(Data segment begins)

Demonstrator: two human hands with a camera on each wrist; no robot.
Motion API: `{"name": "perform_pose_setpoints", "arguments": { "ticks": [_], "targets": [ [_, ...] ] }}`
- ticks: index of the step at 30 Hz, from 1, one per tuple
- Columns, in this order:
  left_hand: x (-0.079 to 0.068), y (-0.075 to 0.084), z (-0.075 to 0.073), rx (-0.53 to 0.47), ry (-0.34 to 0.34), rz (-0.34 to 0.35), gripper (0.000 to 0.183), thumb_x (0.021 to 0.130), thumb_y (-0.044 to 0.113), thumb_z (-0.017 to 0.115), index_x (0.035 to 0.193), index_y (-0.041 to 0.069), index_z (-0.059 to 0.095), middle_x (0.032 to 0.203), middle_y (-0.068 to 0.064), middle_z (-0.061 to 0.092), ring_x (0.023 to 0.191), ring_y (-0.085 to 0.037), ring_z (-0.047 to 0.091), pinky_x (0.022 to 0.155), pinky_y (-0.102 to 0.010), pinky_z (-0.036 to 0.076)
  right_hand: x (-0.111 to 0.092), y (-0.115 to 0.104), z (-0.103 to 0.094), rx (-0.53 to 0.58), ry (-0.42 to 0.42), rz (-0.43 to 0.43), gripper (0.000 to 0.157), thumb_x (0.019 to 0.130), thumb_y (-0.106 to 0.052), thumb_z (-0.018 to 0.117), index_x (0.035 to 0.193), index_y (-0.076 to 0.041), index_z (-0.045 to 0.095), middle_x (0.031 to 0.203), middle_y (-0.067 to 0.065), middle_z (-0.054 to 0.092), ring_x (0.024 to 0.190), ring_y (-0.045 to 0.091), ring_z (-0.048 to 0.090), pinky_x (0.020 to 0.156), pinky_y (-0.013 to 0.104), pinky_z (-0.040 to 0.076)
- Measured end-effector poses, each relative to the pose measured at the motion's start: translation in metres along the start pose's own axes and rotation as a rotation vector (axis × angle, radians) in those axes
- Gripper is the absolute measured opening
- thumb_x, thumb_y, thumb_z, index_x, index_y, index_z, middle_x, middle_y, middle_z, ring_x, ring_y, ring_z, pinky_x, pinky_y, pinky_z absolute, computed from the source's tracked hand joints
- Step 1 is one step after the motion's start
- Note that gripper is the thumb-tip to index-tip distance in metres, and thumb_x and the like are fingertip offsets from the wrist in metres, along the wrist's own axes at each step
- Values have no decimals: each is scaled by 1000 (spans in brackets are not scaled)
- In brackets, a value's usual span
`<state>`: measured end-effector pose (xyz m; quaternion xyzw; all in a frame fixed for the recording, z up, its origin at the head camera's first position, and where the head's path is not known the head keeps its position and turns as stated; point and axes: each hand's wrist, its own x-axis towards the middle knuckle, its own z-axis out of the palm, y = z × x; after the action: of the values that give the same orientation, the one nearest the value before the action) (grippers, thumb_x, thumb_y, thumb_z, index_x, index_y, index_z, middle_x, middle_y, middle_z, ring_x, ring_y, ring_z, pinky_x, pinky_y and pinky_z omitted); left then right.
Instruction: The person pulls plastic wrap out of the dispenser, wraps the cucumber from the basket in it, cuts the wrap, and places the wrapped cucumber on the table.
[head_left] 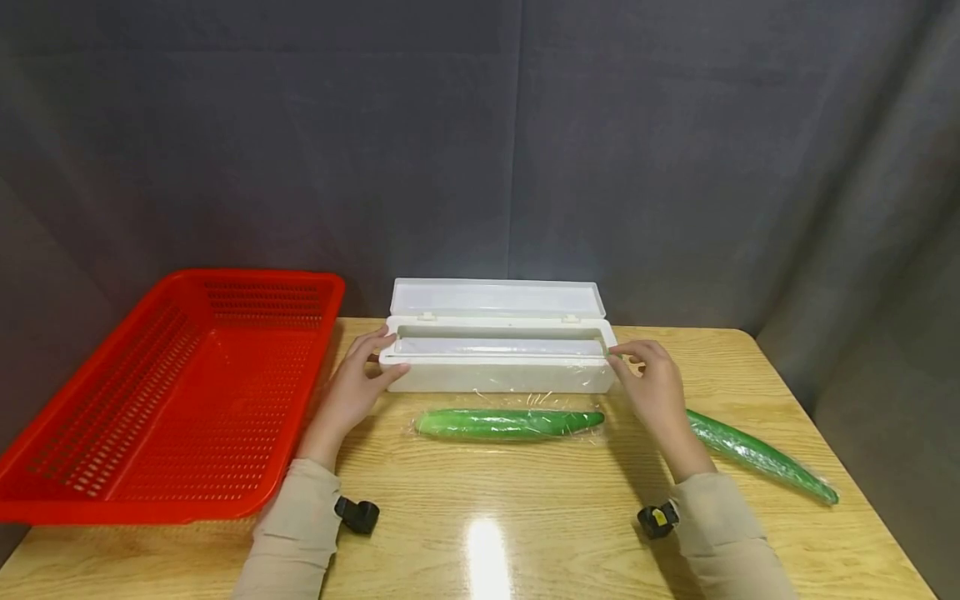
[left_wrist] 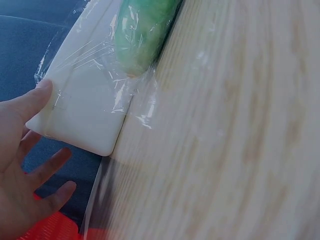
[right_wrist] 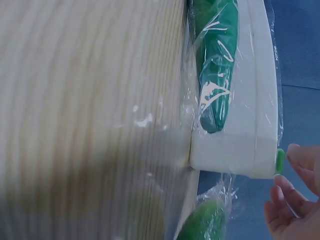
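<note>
A white cling film dispenser [head_left: 498, 379] stands on the table with its lid up and a roll of film [head_left: 498, 347] inside. My left hand [head_left: 360, 379] holds its left end, thumb on the front edge; in the left wrist view the other fingers spread behind. At the right end, my right hand [head_left: 652, 383] pinches a small green slider [right_wrist: 280, 161] on the dispenser's edge. Clear film drapes from the dispenser over a cucumber [head_left: 510, 424] lying just in front of it. Another cucumber [head_left: 757, 454], wrapped in film, lies right of my right hand.
A large red plastic basket [head_left: 180, 510] stands on the left, beside my left forearm. Dark grey curtain cloth [head_left: 510, 150] hangs behind the wooden table [head_left: 465, 492]. The table's right edge runs past the wrapped cucumber.
</note>
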<state>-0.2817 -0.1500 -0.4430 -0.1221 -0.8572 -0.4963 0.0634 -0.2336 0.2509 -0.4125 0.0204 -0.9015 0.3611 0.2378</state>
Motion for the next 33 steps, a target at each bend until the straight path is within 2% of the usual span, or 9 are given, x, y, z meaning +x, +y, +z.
{"name": "perform_pose_setpoints", "arguments": {
  "ticks": [6, 11, 20, 26, 33],
  "targets": [
    [-1, 0, -1, 10, 3, 1, 57, 91, 22, 74, 141, 7, 52, 155, -10, 36, 131, -33, 45, 107, -49, 37, -2, 2, -3, -25, -15, -90, 15, 90, -4, 72, 104, 3, 72, 112, 23, 61, 99, 41, 60, 83, 54, 48],
    [-2, -1, -2, 21, 3, 0, 56, 92, 21, 73, 142, 7, 52, 155, -11, 35, 126, -33, 49, 104, -48, 41, -1, 5, 2, -36, -29, -136, 16, 87, -3, 75, 101, 3, 73, 110, 22, 61, 101, 39, 59, 85, 53, 47],
    [1, -3, -1, 0, -1, 10, 59, 91, 20, 73, 143, 5, 50, 156, -12, 33, 128, -34, 46, 103, -48, 42, 3, 7, 10, -64, -65, -123, 19, 88, -6, 75, 104, 2, 72, 117, 23, 59, 112, 41, 53, 96, 56, 41],
    [3, 0, -1, 32, -5, 18, 58, 92, 20, 72, 143, 6, 49, 156, -13, 35, 141, -34, 34, 112, -51, 32, 5, 7, 12, -87, -80, -108, 12, 89, -6, 74, 100, 0, 73, 116, 21, 58, 114, 41, 51, 97, 56, 41],
    [1, 2, -3, 78, 28, 44, 54, 91, 22, 74, 140, 9, 55, 153, -14, 39, 141, -39, 30, 112, -60, 23, 6, 9, 16, -102, -58, -100, 6, 87, -4, 75, 91, 0, 73, 114, 20, 59, 112, 40, 53, 96, 55, 42]
  ]
}}
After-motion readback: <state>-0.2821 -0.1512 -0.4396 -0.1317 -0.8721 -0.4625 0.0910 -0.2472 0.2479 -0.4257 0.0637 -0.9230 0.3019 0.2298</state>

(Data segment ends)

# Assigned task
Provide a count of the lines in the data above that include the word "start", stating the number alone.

# Reply to the task
2